The core group at Millbrook, whose journal was the Psychedelic Review, sought to cultivate the divinity within each person. At Millbrook, they experimented with psychedelics and often participated in group LSD sessions, looking for a permanent route to higher consciousness. The Castalia Foundation hosted weekend retreats on the estate where people paid to undergo the psychedelic experience without drugs, through meditation, yoga, and group therapy sessions.
Alpert and Leary co-authored The Psychedelic Experience with Ralph Metzner, based on the Tibetan Book of the Dead, published in 1964. Alpert co-authored LSD with Sidney Cohen and Lawrence Schiller in 1966.
In 1967 Alpert gave talks at the League for Spiritual Discovery's center in Greenwich Village.
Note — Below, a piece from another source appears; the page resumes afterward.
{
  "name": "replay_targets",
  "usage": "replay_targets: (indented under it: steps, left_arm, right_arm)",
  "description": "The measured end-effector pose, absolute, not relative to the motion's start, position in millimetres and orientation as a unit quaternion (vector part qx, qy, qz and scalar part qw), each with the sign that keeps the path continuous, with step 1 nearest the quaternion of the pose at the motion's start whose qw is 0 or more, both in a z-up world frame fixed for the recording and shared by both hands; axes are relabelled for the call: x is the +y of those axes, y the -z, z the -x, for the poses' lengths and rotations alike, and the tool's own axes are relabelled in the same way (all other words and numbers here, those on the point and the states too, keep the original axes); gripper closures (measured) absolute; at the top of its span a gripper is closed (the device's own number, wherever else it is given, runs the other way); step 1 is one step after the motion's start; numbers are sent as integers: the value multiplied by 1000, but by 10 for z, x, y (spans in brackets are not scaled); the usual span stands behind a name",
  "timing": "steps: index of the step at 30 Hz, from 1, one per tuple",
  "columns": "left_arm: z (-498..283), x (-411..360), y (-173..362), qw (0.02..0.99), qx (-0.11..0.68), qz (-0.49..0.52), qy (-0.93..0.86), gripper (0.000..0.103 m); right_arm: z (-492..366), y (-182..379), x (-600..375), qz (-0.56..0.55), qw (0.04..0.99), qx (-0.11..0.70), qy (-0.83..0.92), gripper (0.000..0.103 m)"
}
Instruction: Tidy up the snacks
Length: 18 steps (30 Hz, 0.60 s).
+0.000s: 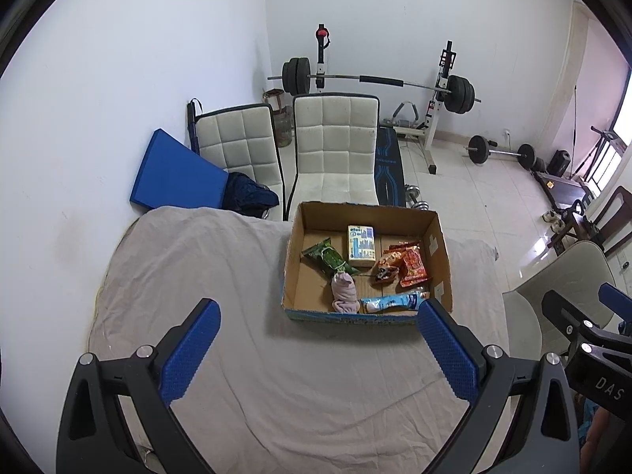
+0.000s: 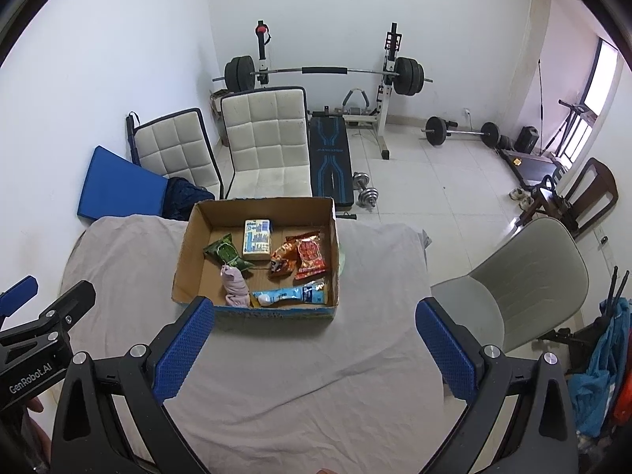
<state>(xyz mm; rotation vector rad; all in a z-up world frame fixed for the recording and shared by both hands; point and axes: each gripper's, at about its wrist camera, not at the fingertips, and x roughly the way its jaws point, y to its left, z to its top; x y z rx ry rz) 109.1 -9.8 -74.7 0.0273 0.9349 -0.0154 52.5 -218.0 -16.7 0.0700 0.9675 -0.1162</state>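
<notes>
Grippers first: your left gripper (image 1: 318,318) is spread wide and holds nothing, hovering over the grey cloth (image 1: 245,375). Your right gripper (image 2: 316,316) is just as wide, also empty, beside it over the same cloth.

Next out, the cardboard box (image 2: 185,260) sits open-topped on the cloth, past both sets of fingertips. All 6 snack items lie inside it:
- blue-white tube pack (image 2: 290,294) along the near wall
- pink pouch (image 2: 235,282) to its left, touching it
- green packet (image 2: 227,256) behind the pink one
- yellow-blue carton (image 2: 257,239) toward the far wall
- orange packet (image 2: 282,260) and red packet (image 2: 310,258) side by side on the right, overlapping

Beyond the table: 2 white padded chairs (image 2: 264,146), a grey chair (image 2: 513,276) to your right, then the barbell rack (image 2: 324,73) at the far wall.
</notes>
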Motion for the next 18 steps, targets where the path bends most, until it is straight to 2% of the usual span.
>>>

Spiritual search and name change

In 1967, Alpert traveled to India where he met American spiritual seeker Bhagavan Das, and later met Neem Karoli Baba.

Neem Karoli Baba

In 1967, Bhagavan Das guided Alpert throughout India, eventually introducing him to Neem Karoli Baba, whom Alpert called "Maharaj-ji", who became his guru at Kainchi ashram. Alpert was curious about the guru's take on LSD. The day after their first meeting, Neem Karoli Baba asked Alpert to give him the "medicine". Alpert gave him one dose of "white lightning", but he asked for 2 more tabs ; after trying them, the LSD seemed to have no psychotropic effect on Neem Karoli Baba, but instead told him that the same state could be achieved through meditation and that he could live in that state. After this, Neem Karoli Baba became Richard Alpert's guru, and gave him the name "Ram Dass", which means "servant of God", referring to the incarnation of God as Ram or Lord Rama. Ram Dass called his new guru "Maharaj-ji", and studied with him the following four years.

''Be Here Now''

After Alpert returned to America as Ram Dass, he stayed as a guest at the Lama Foundation in Taos, New Mexico. Ram Dass had helped Steve Durkee and Barbara Durkee co-found the countercultural, spiritual community in 1967, and it had an ashram dedicated to Ram Dass's guru. During Ram Dass's visit, he presented a manuscript he had written, entitled From Bindu to Ojas. The community's residents edited, illustrated, and laid out the text, which ultimately became a best-selling book when published under the name Be Here Now in 1971. The 416-page manual for conscious being was published by the Lama Foundation, as Ram Dass's benefit for the community. Be Here Now contained Ram Dass's account of his spiritual journey, as well as recommended spiritual techniques and quotes. It became a popular guide to New Age spirituality, selling two million copies. The proceeds helped sustain the Lama Foundation for several years, after which they donated the book's copyright and half its proceeds to the Hanuman Foundation in Taos.
Be Here Now is one of the first guides for those not born Hindu to becoming a yogi. For its influence on the hippie movement and subsequent spiritual movements, it has been described as a "countercultural bible" and "seminal" to the era. In addition to introducing its title phrase into common use, Be Here Now has influenced numerous other writers and yoga practitioners, including the Apple Inc. co-founder Steve Jobs, the self-help writer Wayne Dyer, and the poet Lawrence Ferlinghetti.
The first section of the book inspired the lyrics to George Harrison's song "Be Here Now", written in 1971 and released on his 1973 album Living in the Material World.